En dicho cómputo, el año empieza con el equinoccio de otoño. Los meses siguen siendo doce. Vendimiario (veintidós de septiembre), brumario (veintidós de octubre) y frimario (veintidós de noviembre), son los correspondientes al otoño; nivoso (veintiuno de diciembre), pluvioso (veinte de enero) y ventoso (veinte de febrero) conforman el invierno. Siempre alusivos a los fenómenos meteorológicos y a las labores del campo, la primavera está integrada por germinal (veinte o veintiuno de marzo), floreal (veinte o veintiuno de abril) y pradial (veinte o veintiuno de mayo). Por último, el verano republicano discurre entre mesidor (diecinueve o veinte de junio), termidor (diecinueve o veinte de julio) y fructidor (dieciocho o diecinueve de agosto). No hay semanas, sí tres décadas en las que se reparten de diez en diez los treinta días del mes correspondientes. Cada jornada recibe el nombre de un mineral, animal, planta o herramienta. Además del día de la Revolución, se festejan la opinión, la virtud, el trabajo o el talento.
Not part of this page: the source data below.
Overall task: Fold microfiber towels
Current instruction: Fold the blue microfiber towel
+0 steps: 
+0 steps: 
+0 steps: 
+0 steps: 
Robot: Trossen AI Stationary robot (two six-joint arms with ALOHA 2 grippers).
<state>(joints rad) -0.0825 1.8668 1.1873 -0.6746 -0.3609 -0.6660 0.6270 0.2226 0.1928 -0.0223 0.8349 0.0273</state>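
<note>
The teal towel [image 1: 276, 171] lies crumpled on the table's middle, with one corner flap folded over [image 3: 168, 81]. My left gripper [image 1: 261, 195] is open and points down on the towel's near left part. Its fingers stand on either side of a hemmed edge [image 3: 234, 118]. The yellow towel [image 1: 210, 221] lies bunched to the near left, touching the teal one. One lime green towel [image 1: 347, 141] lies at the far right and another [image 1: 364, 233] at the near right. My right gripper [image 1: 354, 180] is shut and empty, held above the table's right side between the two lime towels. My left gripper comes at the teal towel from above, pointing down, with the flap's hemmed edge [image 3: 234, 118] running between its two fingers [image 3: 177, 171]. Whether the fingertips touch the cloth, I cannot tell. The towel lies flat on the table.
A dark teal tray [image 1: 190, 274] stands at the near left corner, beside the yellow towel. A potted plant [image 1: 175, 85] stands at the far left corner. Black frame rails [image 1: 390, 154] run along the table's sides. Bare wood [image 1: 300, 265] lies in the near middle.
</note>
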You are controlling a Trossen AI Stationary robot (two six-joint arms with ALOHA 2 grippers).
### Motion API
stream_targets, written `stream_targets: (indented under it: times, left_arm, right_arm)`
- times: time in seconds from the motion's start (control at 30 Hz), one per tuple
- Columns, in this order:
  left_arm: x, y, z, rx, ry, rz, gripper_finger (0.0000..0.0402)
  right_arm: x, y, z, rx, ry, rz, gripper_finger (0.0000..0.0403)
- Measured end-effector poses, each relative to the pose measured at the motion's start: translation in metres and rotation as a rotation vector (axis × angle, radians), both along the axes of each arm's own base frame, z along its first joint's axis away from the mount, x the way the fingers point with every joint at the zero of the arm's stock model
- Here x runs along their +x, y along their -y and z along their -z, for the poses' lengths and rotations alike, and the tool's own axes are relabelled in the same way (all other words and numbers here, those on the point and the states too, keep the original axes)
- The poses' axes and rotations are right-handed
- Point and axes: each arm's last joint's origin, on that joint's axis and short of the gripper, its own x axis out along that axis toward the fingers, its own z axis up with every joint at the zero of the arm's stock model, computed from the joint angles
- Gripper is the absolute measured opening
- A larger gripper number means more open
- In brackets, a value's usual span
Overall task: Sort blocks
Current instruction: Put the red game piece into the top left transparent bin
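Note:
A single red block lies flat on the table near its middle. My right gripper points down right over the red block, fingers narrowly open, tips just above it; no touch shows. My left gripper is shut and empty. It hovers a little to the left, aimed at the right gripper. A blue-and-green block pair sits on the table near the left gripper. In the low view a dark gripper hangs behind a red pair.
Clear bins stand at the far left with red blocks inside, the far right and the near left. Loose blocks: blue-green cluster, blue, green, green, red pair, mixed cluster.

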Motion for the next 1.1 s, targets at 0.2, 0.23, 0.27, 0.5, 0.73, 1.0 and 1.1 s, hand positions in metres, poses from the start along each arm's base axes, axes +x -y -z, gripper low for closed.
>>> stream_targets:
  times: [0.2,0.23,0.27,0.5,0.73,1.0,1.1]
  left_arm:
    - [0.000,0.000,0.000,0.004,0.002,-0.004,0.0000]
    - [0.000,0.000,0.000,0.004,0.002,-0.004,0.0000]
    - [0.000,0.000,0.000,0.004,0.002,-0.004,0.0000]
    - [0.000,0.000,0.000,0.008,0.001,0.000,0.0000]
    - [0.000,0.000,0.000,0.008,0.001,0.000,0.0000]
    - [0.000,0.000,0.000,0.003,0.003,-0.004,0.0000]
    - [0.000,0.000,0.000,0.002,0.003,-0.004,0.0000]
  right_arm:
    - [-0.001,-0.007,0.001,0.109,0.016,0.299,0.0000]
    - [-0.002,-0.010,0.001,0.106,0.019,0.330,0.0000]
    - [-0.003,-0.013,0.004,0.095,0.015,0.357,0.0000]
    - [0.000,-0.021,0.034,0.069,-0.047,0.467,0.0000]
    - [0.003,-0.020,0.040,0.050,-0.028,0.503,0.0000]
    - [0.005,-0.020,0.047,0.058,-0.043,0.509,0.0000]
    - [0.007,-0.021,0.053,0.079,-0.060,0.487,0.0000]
La revolución, recuerda Mao Tse-Tung y un somero repaso a la historia así nos lo demuestra, no es un ejercicio estético. Siempre es un acto violento —si no hay violencia es otra cosa— y siempre, empezando por la francesa, requiere del terror para imponerse mediante el miedo frente a sus enemigos. Es más, el fin último de todo revolucionario es el ser policía de la revolución que puso en marcha. Y cuando la revolución —todas son iguales— requiere la sangre de tus antiguos camaradas, el revolucionario les entrega al verdugo sin miramientos. Todas las revoluciones que conoció el siglo XX, a ambos lados del espectro político, están llenas de víctimas de sus antiguos correligionarios. A Charles-Gilbert Romme también le llegó su hora. Aunque simpatizante jacobino, se enemistó con Robespierre cuando se convirtió en uno de los promotores del Culto a la razón durante los años Dos y Tres de la República (1793 y 1794 del calendario gregoriano), los días del Terror puesto en marcha por el Comité de Salvación Pública de Robespierre.
Con las mismas que se opone a Robespierre cuando hay que hacerlo, hace otro tanto contra los girondinos del nuevo gobierno, apoyando otra vez a los jacobinos contra la Convención el doce de germinal del año Tres (primero de abril de 1795). Detenido por ello, es condenado a muerte. No espera a la guillotina. Decide quitarse la vida el mismo. Así, el primero de pradial del año Tres (veinte de mayo de 1795), se da muerte acuchillándose. “Muero por la revolución”, grita con su último aliento.
La gloria le sobrevive hasta que Napoleón, después de autoproclamarse emperador en 1804 y de sacralizar a una nueva nobleza en 1805, en la medianoche del diez de nivoso del año Décimo Cuarto (primero de enero de 1806), puesto a acabar con el “delirio republicano” decidió suprimir su calendario y volver al gregoriano y a su santoral para congratularse con la Iglesia.